La histórica rivalidad geopolítica y futbolística entre ambas naciones llevó a los organizadores a tomar medidas extremas para blindar el Mercedes-Benz Stadium y sus alrededores. El objetivo primordial es evitar cruces violentos entre las parcialidades y garantizar la integridad de los planteles.

Accesos divididos y restricciones severas en el estadio

Para evitar cualquier tipo de contacto entre las hinchadas antes de ingresar al recinto, la FIFA dispuso un esquema de ingresos completamente diferenciado. Los fanáticos de la Selección Argentina deberán entrar de forma exclusiva por la Puerta 4, mientras que los seguidores de Inglaterra lo harán por la Puerta 3.

Dentro del estadio, la seguridad privada y las fuerzas policiales triplicarán su presencia habitual, especialmente en los sectores de plateas mixtas. Además, se prohibió estrictamente el ingreso de botellas plásticas o de vidrio —las bebidas se expenderán solo en vasos descartables— y se vetará cualquier pancarta, bandera o prenda de vestir que contenga mensajes políticos, de odio o provocaciones explícitas.

El escudo antibarras: cruce de datos con el FBI

Uno de los puntos más críticos del operativo especial es el filtro migratorio para frenar a los denominados «barras bravas». El Gobierno argentino activó el sistema de control «Alertas Halcón», el cual notifica de inmediato si una persona con restricciones judiciales intenta salir del país.

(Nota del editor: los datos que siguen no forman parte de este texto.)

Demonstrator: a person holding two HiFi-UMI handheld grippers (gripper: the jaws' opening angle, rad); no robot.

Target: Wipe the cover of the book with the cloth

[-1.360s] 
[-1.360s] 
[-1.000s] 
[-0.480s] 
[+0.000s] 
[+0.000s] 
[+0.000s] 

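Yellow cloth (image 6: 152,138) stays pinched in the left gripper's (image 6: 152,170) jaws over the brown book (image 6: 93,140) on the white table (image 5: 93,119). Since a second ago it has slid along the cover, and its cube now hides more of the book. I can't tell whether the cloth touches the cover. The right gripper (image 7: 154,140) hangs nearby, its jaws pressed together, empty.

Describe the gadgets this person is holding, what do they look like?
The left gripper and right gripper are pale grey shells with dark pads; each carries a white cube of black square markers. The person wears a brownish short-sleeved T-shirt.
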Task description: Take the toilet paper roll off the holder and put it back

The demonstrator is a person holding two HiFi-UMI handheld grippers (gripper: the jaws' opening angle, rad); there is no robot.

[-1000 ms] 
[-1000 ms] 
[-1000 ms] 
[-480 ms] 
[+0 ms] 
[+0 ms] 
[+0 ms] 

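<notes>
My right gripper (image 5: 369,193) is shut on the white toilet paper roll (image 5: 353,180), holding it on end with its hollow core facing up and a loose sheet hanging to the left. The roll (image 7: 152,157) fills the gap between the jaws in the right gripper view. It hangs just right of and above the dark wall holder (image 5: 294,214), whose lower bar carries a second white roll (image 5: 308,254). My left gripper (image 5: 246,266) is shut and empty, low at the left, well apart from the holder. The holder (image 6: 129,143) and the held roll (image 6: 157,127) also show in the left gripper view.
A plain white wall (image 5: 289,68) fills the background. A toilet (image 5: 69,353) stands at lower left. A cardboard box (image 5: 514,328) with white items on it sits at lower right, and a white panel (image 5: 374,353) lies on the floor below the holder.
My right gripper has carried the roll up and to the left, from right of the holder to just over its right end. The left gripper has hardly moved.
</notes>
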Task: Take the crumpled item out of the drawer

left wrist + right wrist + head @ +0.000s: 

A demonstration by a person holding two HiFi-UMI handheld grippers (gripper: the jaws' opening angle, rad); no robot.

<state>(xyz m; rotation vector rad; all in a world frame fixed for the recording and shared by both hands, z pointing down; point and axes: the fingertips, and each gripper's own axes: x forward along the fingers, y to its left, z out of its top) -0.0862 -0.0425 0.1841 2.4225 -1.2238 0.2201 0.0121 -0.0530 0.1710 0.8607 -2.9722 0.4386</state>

A su vez, el Ministerio de Seguridad de la Nación envió a las autoridades de Estados Unidos una base de datos detallada con 35.000 nombres que poseen derecho de admisión en los estadios argentinos, incluyendo segundas y terceras líneas de las hinchadas de Boca, San Lorenzo e Independiente. El FBI y las agencias de migraciones norteamericanas cruzarán esta información en tiempo real para impedir el ingreso de estos perfiles al territorio estadounidense o al perímetro del estadio.